▼

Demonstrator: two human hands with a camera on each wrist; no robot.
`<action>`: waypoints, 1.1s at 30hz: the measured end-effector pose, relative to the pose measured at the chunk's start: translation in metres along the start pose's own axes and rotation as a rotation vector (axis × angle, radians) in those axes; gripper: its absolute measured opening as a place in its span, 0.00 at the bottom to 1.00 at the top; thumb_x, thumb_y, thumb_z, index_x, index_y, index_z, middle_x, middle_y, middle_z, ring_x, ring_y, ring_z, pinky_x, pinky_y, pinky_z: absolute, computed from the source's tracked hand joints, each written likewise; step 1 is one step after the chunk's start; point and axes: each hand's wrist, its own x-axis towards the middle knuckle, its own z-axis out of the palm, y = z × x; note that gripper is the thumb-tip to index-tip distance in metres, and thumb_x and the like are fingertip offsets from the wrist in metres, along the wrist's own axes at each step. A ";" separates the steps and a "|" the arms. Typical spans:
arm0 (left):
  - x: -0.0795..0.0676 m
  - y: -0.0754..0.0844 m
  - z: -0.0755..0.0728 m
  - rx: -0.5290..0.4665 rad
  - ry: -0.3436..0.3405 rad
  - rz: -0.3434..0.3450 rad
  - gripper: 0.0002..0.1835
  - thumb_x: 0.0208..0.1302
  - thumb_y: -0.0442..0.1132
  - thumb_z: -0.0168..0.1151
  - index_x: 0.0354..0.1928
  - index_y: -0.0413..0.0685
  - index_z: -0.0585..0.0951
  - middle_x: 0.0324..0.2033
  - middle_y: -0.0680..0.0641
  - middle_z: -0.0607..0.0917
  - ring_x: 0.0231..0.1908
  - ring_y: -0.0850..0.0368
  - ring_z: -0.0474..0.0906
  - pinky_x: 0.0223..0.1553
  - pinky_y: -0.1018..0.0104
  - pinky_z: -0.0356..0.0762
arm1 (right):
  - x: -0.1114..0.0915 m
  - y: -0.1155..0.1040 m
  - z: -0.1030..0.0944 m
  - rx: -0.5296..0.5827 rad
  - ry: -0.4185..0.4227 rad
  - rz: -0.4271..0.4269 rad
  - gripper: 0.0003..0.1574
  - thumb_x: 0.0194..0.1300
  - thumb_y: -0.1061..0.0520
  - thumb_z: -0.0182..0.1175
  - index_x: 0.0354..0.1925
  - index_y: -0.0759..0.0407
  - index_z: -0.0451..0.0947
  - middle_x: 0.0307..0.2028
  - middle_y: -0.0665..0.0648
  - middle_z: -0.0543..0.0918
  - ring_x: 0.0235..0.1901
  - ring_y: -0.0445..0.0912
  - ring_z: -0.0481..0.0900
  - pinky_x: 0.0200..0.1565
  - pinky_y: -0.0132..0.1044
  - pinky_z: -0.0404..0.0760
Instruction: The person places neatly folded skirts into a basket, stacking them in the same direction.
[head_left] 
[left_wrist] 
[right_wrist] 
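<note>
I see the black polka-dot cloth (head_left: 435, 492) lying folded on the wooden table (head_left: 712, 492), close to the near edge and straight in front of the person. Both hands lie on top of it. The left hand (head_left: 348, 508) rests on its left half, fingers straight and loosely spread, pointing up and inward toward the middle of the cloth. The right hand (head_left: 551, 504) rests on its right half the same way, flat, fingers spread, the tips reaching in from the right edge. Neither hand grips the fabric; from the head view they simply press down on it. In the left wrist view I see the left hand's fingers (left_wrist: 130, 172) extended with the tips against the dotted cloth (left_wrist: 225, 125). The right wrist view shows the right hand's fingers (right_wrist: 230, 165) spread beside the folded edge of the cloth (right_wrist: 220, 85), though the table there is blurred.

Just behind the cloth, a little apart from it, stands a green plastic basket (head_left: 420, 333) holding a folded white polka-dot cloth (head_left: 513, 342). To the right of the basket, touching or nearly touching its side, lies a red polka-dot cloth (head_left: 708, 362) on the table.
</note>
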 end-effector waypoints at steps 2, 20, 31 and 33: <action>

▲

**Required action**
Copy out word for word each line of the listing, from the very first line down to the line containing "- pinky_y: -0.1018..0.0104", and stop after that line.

**Task response**
Demonstrator: two human hands with a camera on each wrist; no robot.
`<action>`: waypoints, 1.1s at 30hz: the measured end-effector pose, relative to the pose measured at the chunk's start: translation in metres along the start pose's own axes and rotation as a rotation vector (axis × angle, radians) in those axes; gripper: its absolute measured opening as a place in its span, 0.00 at the bottom to 1.00 at the top; thumb_x, thumb_y, thumb_z, index_x, index_y, index_z, middle_x, middle_y, middle_z, ring_x, ring_y, ring_z, pinky_x, pinky_y, pinky_z: absolute, computed from the source's tracked hand joints, each written likewise; step 1 is one step after the chunk's start; point and axes: each hand's wrist, its own x-axis towards the middle knuckle, its own z-axis out of the palm, y = z × x; note that gripper is the thumb-tip to index-tip distance in metres, and thumb_x and the like are fingertip offsets from the wrist in metres, along the wrist's own axes at each step. A ";" separates the steps and a "|" the arms. Typical spans:
arm0 (left):
  - x: -0.0795..0.0676 m
  - y: -0.0754..0.0844 m
  - z: -0.0755..0.0728 m
  - rx: -0.5290..0.4665 rad
  - ry: -0.3436..0.3405 rad
  - rz: -0.3434..0.3450 rad
  - gripper: 0.0002..0.1835
  - thumb_x: 0.0208..0.1302
  - thumb_y: -0.0442..0.1132
  - thumb_z: -0.0168..0.1151
  - index_x: 0.0354..0.1928
  - index_y: -0.0413..0.0685
  - index_z: -0.0585..0.0951
  - middle_x: 0.0324..0.2033
  - middle_y: -0.0680..0.0641
  - middle_z: -0.0607..0.0917
  - ring_x: 0.0231..0.1908
  - ring_y: -0.0850..0.0368
  - ring_z: -0.0474..0.0906
  - pinky_x: 0.0223..0.1553
  - pinky_y: -0.1018..0.0104

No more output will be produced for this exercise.